In the records below, find each line with "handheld" and copy it.
=== Material shown ===
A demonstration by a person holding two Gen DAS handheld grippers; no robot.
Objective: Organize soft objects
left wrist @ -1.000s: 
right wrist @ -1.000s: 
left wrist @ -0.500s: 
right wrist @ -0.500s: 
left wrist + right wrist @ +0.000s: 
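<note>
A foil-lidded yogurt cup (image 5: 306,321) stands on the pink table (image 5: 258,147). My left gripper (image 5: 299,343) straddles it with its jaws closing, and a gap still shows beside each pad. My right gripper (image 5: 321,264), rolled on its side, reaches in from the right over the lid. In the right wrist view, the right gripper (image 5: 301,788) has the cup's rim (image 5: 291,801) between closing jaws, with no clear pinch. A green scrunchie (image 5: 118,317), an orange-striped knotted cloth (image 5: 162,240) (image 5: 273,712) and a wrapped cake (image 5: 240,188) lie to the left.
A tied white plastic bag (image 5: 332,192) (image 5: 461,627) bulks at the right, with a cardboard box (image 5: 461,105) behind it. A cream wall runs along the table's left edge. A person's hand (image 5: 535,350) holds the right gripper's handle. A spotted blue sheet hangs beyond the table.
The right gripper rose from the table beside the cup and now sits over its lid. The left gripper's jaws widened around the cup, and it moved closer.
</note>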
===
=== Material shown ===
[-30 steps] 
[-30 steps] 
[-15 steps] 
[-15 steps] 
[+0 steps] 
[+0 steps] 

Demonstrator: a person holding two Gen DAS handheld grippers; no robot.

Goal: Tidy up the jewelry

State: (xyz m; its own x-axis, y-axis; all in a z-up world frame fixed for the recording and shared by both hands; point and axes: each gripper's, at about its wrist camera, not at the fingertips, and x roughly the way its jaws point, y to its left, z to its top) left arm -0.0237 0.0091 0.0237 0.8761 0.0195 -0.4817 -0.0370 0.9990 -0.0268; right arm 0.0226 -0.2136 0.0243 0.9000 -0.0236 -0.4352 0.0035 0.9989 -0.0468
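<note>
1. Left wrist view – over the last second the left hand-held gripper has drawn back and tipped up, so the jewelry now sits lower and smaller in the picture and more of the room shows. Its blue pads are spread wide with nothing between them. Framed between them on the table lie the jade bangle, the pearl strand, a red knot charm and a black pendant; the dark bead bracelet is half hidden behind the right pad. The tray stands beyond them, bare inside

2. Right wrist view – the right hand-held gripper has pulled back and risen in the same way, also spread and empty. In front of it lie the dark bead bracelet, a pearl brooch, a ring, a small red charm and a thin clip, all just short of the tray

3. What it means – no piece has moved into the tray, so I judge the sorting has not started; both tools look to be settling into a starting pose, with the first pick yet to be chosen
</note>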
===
- [Output of the exercise]:
A demonstration by a person holding two Gen DAS handheld grippers; no robot.
Demonstrator: a person holding two Gen DAS handheld grippers; no robot.

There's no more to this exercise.